Re: remove spurious CREATE INDEX CONCURRENTLY wait

From: Andres Freund <andres(at)anarazel(dot)de>
To: Alvaro Herrera <alvherre(at)alvh(dot)no-ip(dot)org>
Cc: Tom Lane <tgl(at)sss(dot)pgh(dot)pa(dot)us>, Michael Paquier <michael(at)paquier(dot)xyz>, Dmitry Dolgov <9erthalion6(at)gmail(dot)com>, James Coleman <jtc331(at)gmail(dot)com>, Pg Hackers <pgsql-hackers(at)lists(dot)postgresql(dot)org>
Subject: Re: remove spurious CREATE INDEX CONCURRENTLY wait
Date: 2020-11-24 00:40:56
Message-ID: 20201124004056.pabj4vzibbx5bwmp@alap3.anarazel.de
Views: Raw Message | Whole Thread | Download mbox | Resend email
Thread:
Lists: pgsql-hackers

Hi,

On 2020-11-23 12:30:05 -0300, Alvaro Herrera wrote:
> ProcSleep: no bug here.
> The flags are checked to see if we should kill() the process (used when
> autovac blocks some other process). The lock here appears to be
> inconsequential, since we release it before we do kill(); so strictly
> speaking, there is still a race condition where the autovac process
> could reset the flag after we read it and before we get a chance to
> signal it. The lock level autovac uses to set the flag is not relevant
> either.

Yea. Even before the recent changes building the lock message under the
lock didn't make sense. Now that the flags are mirrored in pgproc, we
probably should just make this use READ_ONCE(autovac->statusFlags),
without any other use of ProcArrayLock. As you say the race condition
is between the flag test, the kill, and the signal being processed,
which wasn't previously protected either.

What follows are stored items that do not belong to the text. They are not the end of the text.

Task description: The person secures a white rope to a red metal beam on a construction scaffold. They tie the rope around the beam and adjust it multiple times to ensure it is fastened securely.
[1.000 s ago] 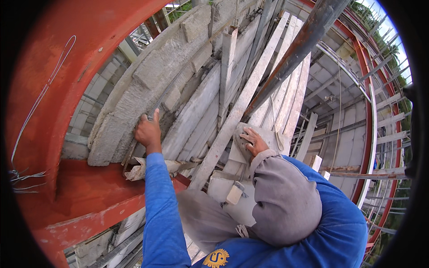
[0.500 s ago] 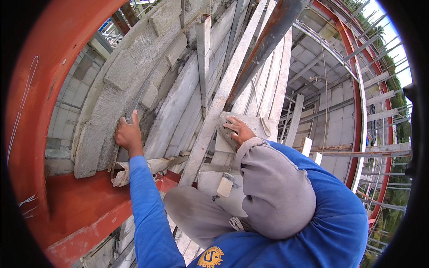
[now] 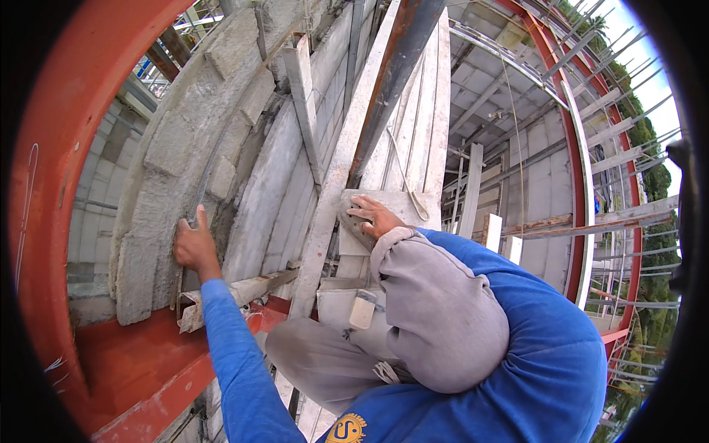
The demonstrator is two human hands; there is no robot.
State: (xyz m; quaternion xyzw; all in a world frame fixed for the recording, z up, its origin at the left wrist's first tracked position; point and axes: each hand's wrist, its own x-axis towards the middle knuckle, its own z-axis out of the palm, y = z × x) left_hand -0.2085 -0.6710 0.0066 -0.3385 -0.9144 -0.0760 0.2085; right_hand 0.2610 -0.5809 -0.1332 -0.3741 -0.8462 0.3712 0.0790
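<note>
My left hand is closed at the edge of a rough, mortar-covered wall, with its thumb pointing up. A thin dark line runs along the wall top above the thumb; whatever the curled fingers hold is hidden. My right hand lies with fingers spread over the edge of a pitted grey slab. Beside that arm is a bent knee in grey cloth. Below the slab, a small tool with a pale rectangular end lies against a whitish surface.
A red steel beam curves along the left, and another red beam crosses below my left hand. A rusty steel pole slants past whitish planks. Scaffold bars stand at right. A mortar-crusted metal channel juts beside my left forearm.
The whole view has shifted, so both hands and most surroundings appear farther left. My left hand stays at the wall edge and my right hand on the slab.
</note>
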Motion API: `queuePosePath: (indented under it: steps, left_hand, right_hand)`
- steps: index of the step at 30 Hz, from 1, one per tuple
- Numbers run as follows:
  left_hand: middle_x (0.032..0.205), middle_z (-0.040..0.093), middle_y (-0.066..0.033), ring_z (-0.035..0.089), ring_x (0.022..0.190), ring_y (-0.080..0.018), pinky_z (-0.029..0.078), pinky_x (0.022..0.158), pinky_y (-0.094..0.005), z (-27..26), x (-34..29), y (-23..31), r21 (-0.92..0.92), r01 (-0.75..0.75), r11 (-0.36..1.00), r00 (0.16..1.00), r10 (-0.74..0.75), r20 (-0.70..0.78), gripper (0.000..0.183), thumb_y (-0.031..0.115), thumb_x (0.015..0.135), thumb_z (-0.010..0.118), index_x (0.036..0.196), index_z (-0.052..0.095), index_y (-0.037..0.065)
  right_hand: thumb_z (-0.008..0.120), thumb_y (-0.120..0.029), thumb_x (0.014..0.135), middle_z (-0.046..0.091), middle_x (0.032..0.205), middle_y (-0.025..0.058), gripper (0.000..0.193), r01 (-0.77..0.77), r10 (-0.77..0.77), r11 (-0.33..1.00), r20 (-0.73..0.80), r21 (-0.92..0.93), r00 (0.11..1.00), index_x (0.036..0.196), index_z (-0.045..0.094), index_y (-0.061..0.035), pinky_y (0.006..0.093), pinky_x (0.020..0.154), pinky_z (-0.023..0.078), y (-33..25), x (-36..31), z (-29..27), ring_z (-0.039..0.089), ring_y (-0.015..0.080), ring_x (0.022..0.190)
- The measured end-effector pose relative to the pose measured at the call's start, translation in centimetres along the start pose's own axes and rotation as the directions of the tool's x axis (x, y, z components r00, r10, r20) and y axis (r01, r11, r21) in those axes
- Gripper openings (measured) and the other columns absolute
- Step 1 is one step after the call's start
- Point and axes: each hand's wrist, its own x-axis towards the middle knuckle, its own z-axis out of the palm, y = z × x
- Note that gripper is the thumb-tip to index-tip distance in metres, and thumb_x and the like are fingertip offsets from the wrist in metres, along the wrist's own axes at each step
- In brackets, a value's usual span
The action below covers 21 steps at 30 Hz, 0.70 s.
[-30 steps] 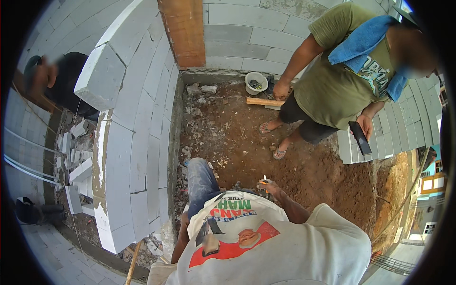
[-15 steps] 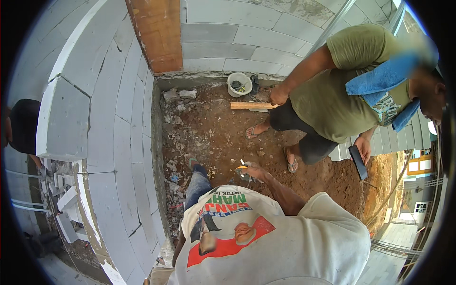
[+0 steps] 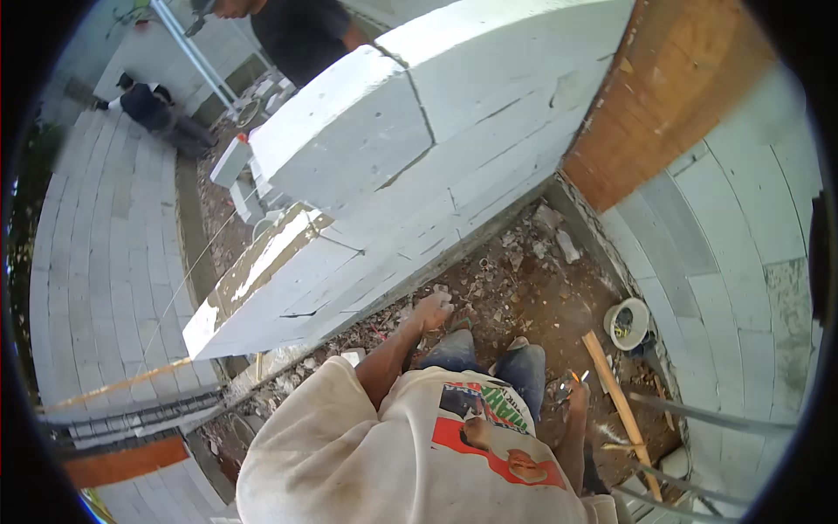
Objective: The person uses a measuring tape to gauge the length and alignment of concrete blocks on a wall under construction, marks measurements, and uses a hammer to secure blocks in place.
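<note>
My left hand [image 3: 431, 311] reaches low beside the block wall [image 3: 489, 188], above the rubble at its foot. Its dusty fingers look stretched out and apart, with nothing plainly held. On the other side of my legs, my right hand [image 3: 577, 396] is closed on a thin white stick [image 3: 585, 376], cigarette-like, and a small orange item whose kind I cannot make out. A long wooden strip [image 3: 615, 393] lies beside that hand.
A white bucket [image 3: 628, 323] stands by the right-hand wall. A brown wooden panel [image 3: 668, 87] fills the corner. Beyond the wall are a person in a dark shirt [image 3: 301, 39] and another person [image 3: 150, 109]. Thin bars cross at lower right.
The view has swung left toward the block wall. My left hand has come into sight beside it. The person in the green shirt is out of view; my right hand still holds the white stick.
</note>
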Motion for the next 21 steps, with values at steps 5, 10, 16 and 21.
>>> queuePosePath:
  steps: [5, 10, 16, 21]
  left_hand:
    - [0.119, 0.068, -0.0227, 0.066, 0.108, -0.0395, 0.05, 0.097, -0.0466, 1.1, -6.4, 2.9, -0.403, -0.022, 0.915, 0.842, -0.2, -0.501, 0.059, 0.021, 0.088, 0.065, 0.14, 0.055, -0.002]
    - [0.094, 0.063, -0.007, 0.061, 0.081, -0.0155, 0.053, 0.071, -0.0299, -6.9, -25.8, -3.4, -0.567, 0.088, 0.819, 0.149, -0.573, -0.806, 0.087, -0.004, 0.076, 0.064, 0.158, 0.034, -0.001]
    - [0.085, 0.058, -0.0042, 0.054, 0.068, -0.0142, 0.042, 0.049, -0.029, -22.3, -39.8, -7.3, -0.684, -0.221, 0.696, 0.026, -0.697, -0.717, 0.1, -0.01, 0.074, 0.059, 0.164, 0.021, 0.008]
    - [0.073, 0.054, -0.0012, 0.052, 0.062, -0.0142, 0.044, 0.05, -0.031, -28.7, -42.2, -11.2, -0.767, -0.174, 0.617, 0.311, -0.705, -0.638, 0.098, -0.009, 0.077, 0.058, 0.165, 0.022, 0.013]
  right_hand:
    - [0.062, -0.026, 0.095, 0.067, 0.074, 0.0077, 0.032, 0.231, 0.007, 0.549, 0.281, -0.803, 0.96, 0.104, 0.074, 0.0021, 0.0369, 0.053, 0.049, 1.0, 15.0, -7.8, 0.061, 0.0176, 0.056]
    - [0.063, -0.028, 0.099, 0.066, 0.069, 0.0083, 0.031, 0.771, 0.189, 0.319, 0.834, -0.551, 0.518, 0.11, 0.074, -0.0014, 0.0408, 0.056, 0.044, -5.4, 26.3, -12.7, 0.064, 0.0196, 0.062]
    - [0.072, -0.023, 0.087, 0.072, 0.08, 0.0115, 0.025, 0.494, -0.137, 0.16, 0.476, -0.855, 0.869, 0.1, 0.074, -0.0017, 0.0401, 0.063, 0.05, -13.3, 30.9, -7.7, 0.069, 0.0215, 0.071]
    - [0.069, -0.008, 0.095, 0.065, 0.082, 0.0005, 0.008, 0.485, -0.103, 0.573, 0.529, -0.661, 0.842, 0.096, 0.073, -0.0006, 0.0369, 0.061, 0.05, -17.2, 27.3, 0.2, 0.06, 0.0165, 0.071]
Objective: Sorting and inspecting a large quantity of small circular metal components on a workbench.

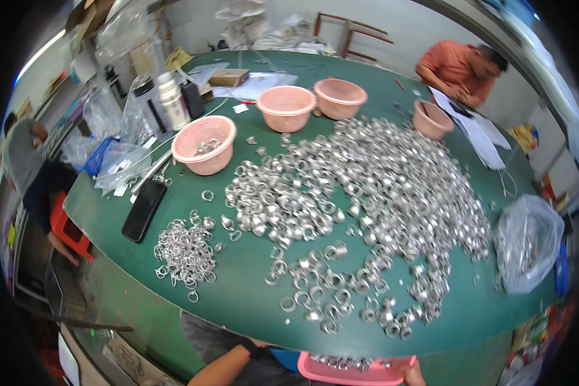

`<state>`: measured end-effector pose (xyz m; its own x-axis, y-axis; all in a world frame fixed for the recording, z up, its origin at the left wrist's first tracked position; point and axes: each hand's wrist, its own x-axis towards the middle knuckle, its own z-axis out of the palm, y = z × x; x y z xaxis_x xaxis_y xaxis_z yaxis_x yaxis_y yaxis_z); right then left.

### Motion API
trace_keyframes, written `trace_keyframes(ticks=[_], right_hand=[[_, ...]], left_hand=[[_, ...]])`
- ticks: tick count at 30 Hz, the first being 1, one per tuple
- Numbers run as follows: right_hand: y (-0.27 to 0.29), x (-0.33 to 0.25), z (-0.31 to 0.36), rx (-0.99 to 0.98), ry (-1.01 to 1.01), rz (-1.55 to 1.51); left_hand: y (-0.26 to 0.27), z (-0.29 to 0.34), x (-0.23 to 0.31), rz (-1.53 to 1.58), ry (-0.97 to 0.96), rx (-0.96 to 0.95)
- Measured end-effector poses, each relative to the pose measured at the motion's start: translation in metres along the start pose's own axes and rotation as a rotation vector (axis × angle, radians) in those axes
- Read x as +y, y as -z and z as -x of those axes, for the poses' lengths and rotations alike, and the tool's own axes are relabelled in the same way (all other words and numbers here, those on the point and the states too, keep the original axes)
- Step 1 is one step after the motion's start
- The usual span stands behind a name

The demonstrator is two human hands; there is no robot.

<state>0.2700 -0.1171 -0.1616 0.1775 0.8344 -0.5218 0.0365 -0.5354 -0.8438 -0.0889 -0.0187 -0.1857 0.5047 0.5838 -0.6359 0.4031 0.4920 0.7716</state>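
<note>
A pink plastic basket (321, 374) with silver metal rings (349, 363) in it is at the bottom edge, just below the table's near edge. My right hand (414, 374) grips its right end, fingers partly cut off by the frame. My left forearm comes in left of the basket, a dark band at its wrist. Only a sliver of my left hand (258, 343) shows; its fingers are hidden. On the green table (238, 309) above lies a large heap of silver rings (405, 180), thinning out toward me. A smaller pile of thin rings (185, 252) lies to the left.
A black phone (145, 211) lies near the left edge. Pink baskets (286, 109) stand along the far side, one (204, 145) holding metal pieces. At right is a clear plastic bag (529, 244). A person in orange (458, 71) sits far right; another person (26, 154) is at left.
</note>
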Motion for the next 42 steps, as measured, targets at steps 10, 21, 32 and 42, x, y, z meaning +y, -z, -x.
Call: trace_keyframes(ticks=[10, 21, 32, 42], right_hand=[[-0.004, -0.021, 0.049, -0.123, 0.004, -0.114], [-0.029, -0.029, 0.032, -0.122, 0.218, -0.220], [-0.011, -0.022, 0.041, -0.166, 0.086, 0.133], [-0.030, -0.149, 0.087, 0.163, 0.314, 0.412]], left_hand=[[-0.072, 0.093, 0.050, 0.292, 0.104, 0.432], [-0.059, 0.100, 0.036, 0.005, 0.084, 0.554], [-0.054, 0.114, 0.160, -0.862, -0.264, 0.190], [-0.123, 0.032, 0.172, -0.992, -0.757, 0.401]])
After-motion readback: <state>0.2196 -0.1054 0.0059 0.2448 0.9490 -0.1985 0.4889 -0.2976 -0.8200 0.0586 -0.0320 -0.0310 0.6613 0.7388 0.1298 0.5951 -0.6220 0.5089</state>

> PROC_IN_LOGICAL_DECODING:
> Oddly enough, I think the reset of PROC_IN_LOGICAL_DECODING in
> ReplicationSlotRelease might be the most problematic one of the lot.
> That's because a proc's xmin that had been ignored all along by
> ComputeXidHorizons, will now be included in the computation. Adding
> asserts that proc->xmin and proc->xid are InvalidXid by the time we
> reset the flag, I got hits in pg_basebackup, test_decoding and
> subscription tests. I think it's OK for ComputeXidHorizons (since it
> just means that a vacuum that reads a later will remove less rows.) But
> in GetSnapshotData it is just not correct to have the Xmin go backwards.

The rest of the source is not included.